Alexandra Ames
Alexandra Ames

Hemos avanzado en implementar estrategias de lucha contra la pobreza. Sin embargo, si queremos salir realmente de la pobreza, no basta con atender a los pobres. Se debe generar las condiciones para evitar la vulnerabilidad de retorno a dicha situación.

José es electricista y gana S/2,000. Tiene dos hijos pequeños y su esposa no trabaja para cuidarlos, pero de vez en cuando hace postres para vender. Per cápita, el ingreso es de S/500, los cuales se gastan, haciendo malabares y ajustes, íntegramente en el alquiler de sus cuartos en una quinta, alimentación, transporte, servicios y medicinas. La situación de José le impide ahorrar. Bajo el parámetro del INEI, ni José ni su familia son pobres, puesto que su canasta básica para subsistir está por encima de la línea de pobreza, que es S/380 por cápita. Pronto José se enfermará y no podrá trabajar y tendrá que gastar más en su tratamiento. Para ello, tendrán que sacrificar alimentos. Esta situación los llevará a caer en la extrema pobreza.
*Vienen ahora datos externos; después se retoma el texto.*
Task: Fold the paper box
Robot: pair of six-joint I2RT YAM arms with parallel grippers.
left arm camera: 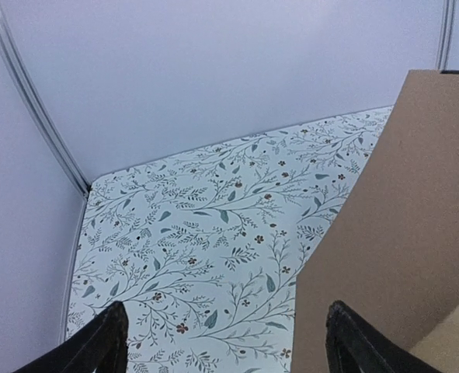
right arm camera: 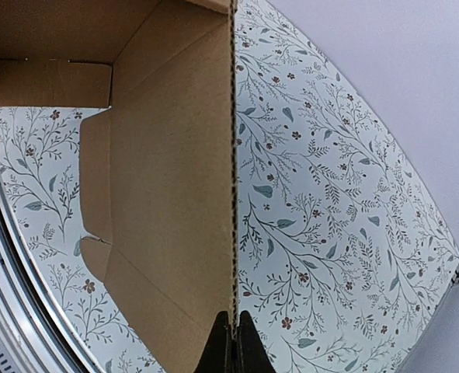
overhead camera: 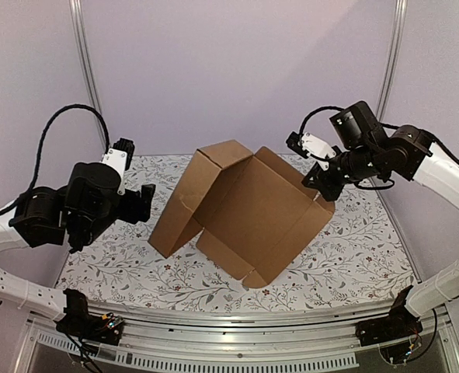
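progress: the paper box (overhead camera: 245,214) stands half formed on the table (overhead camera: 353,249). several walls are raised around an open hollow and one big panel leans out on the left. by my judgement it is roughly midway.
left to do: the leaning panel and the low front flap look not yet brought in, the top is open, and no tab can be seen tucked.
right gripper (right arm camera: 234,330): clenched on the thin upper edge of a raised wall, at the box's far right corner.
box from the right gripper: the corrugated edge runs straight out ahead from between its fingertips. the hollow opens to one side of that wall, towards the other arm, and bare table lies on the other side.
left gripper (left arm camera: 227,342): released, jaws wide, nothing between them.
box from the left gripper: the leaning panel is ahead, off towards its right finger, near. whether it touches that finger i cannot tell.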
Más allá de que la medida monetaria que usa el INEI es insuficiente (que es otra discusión), lo cierto es que una persona ha salido realmente de la pobreza cuando no existe ningún riesgo de retornar a ella ante una eventualidad. Existen diferentes variables como pérdida o robo de equipo de trabajo, desastres naturales, embarazos, muerte del jefe del hogar o pérdida de cosecha que podrían hacer que una persona vuelva a ser pobre.

Nos encontramos en un momento en el que debemos empezar a diseñar estrategias diferenciadas por condición social, con enfoque territorial, que incluya fortalecer y empoderar a esa clase media que necesita seguir mejorando su calidad de vida. Si tenemos una clase media frágil, tendremos un país frágil.